This might seem like a strange topic to blog about but it is one that is quite important in relation of the life of an academic in a university. How does an academic receive affirmation for their work? The traditional metric is the publication, preferrably in a high impact journal. But, creative output can take a variety of forms including teaching and learning materials, reports and university documents, and in my academic life, software. I am currently attending the Salzburg Global Seminar series (see http://www.salzburgseminar.org/2009/Sessions.cfm?IDSPECIAL_EVENT=1580&refercode=1580Ad) where these and other questions are being discussed. (click HERE)
Much of the work I have undertaken (with collaborators) in software creation has been released under the conditions of a Creative Commons licence. Why do I believe this important? One, it has the potential to affirm my intellectual property (output), and create a viral licence using the creative commons mechanism that can help improve the longevity of the software, and data.
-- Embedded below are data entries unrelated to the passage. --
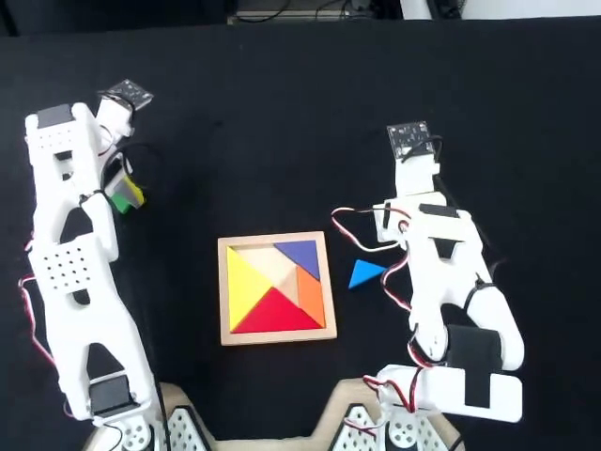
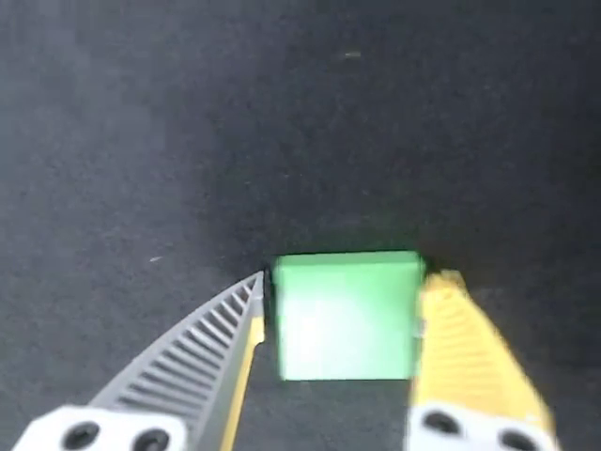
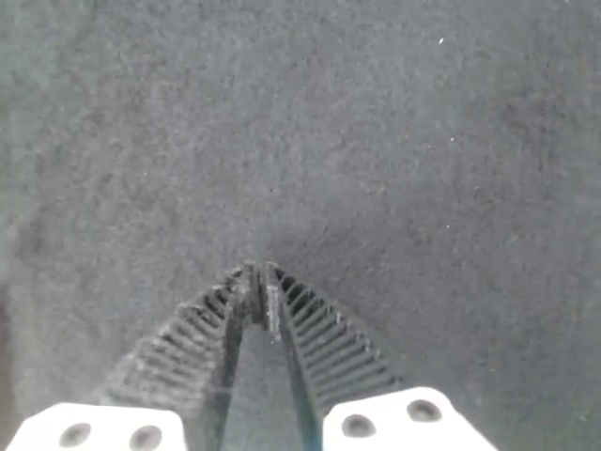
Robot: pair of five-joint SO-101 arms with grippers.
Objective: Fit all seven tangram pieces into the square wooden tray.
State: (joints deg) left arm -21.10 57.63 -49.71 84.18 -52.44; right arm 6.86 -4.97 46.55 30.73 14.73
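The black worktop [image 1: 282,132] carries everything. The left arm [image 1: 80,282] stretches along the worktop's left side, and the right arm [image 1: 451,282] stands near the right side. Between them, toward the near edge, the square wooden tray [image 1: 225,291] lies flat. It holds a yellow triangle [image 1: 244,287], a red triangle [image 1: 278,314], an orange piece [image 1: 311,287] and a dark blue triangle [image 1: 300,254]. A light blue triangle [image 1: 363,272] lies on the worktop just beside the tray's right side, not touching it. The left tool [image 2: 352,282] is closed around a green square piece [image 2: 347,315], one finger against each side, well apart from the tray. The right tool [image 3: 255,282] has its fingers pressed together, holding nothing.
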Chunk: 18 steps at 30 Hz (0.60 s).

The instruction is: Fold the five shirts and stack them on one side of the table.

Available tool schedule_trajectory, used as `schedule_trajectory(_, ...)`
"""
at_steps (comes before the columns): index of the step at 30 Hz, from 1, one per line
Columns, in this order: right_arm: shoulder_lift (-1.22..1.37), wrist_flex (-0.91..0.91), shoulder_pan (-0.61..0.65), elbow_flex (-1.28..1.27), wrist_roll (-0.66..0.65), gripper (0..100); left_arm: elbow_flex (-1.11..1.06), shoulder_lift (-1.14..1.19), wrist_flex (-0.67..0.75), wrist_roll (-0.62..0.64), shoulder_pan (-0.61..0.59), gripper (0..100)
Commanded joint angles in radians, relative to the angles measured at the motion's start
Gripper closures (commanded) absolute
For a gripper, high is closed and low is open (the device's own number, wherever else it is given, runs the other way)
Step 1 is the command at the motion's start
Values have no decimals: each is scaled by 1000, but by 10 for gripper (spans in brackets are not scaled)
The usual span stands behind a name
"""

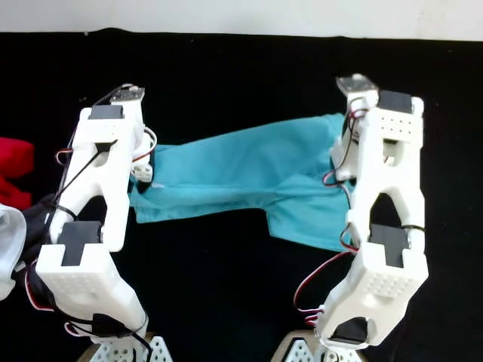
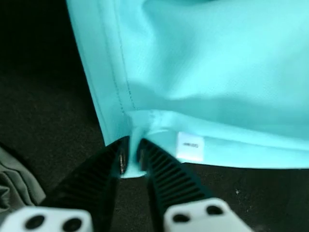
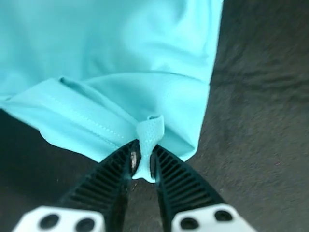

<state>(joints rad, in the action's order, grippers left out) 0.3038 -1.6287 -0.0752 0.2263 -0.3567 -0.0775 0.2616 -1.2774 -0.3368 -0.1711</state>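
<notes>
Teal shirt (image 1: pixel 249 177) stretched between both arms on black table (image 1: pixel 226 302).
Left gripper (image 2: pixel 133 157) clamped on one hem corner; right gripper (image 3: pixel 143 162) pinching the opposite edge fold; both jaws nearly closed.

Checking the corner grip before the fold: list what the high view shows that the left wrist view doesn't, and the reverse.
High view, not left wrist: the whole teal fabric shirt stretched out at full width, and a crumpled red cloth off to one side. Left wrist, not high: the left gripper, black and ribbed, shut on the shirt's hem corner beside a small white label. Both: the shirt and the black table cover.
</notes>
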Motion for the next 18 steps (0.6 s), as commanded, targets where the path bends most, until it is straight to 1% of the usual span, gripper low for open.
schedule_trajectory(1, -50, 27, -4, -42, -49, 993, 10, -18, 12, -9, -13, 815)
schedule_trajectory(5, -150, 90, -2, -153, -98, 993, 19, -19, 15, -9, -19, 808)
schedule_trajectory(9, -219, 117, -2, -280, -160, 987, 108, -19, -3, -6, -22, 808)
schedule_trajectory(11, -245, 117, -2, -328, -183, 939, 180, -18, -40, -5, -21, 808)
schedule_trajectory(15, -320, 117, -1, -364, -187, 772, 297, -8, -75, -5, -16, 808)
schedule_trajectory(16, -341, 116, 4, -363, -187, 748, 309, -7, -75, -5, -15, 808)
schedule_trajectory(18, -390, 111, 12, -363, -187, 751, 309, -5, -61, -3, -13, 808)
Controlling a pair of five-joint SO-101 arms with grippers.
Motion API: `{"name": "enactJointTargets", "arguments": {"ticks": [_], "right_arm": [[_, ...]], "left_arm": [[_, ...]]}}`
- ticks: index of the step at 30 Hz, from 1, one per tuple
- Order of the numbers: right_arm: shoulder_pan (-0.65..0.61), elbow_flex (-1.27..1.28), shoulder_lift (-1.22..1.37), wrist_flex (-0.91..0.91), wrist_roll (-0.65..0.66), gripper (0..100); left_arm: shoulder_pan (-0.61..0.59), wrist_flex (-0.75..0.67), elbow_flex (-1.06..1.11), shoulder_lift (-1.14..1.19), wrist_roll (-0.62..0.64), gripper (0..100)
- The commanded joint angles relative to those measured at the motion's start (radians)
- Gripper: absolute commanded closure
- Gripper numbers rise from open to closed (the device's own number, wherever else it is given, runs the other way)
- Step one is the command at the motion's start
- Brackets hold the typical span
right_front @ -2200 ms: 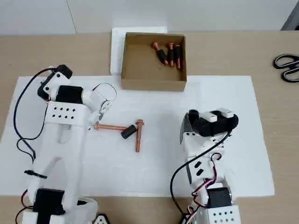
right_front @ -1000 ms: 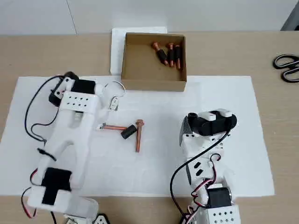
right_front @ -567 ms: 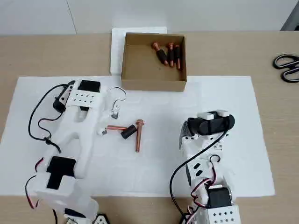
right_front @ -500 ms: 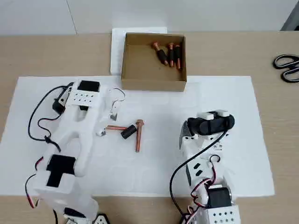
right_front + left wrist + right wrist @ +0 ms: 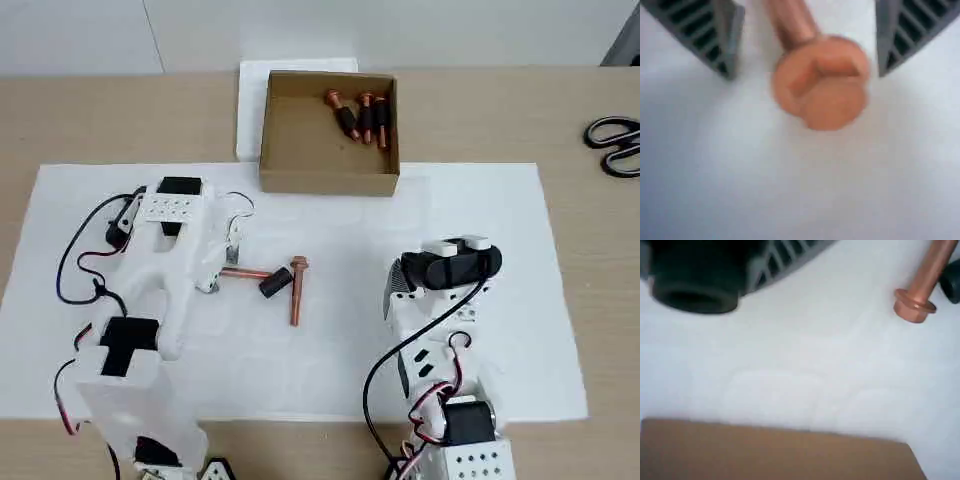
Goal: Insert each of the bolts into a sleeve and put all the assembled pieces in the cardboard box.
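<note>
A strip of white paper sheet (image 5: 470, 200) is left bare before the open brown cardboard box (image 5: 330, 182). Farther out, passage is blocked by a copper bolt (image 5: 248, 272) between the left gripper (image 5: 220, 260)'s spread jaws, a loose black sleeve (image 5: 275, 283) and a second copper bolt (image 5: 297, 298). Room off the box's front right corner is taken by the right gripper (image 5: 397, 280), clamped on a second black sleeve (image 5: 695, 285).

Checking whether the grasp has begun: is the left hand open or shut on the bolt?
Open: on the left hand, both fingers stand clear of the bolt head, white paper showing between.
</note>
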Motion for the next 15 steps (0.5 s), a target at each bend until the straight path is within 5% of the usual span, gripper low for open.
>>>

This is the approach taken by the Wellcome foundation in the UK and a prime example is the Human Genome project (see the work of Tim Hubbard from the Wellcoem trust) where the data was released immediately, rather than waiting for the publication. The second reason is to look at a different metrics for thinking about academic output and creativity.
I will be publishing more on this topic as the sessions unfold and would welcome comments. It would be interesting to know if anyone has downloaded the software we have created. Is it being used and developed? Will the conditions of the Creative Commons licence be followed?
Feel free to comment.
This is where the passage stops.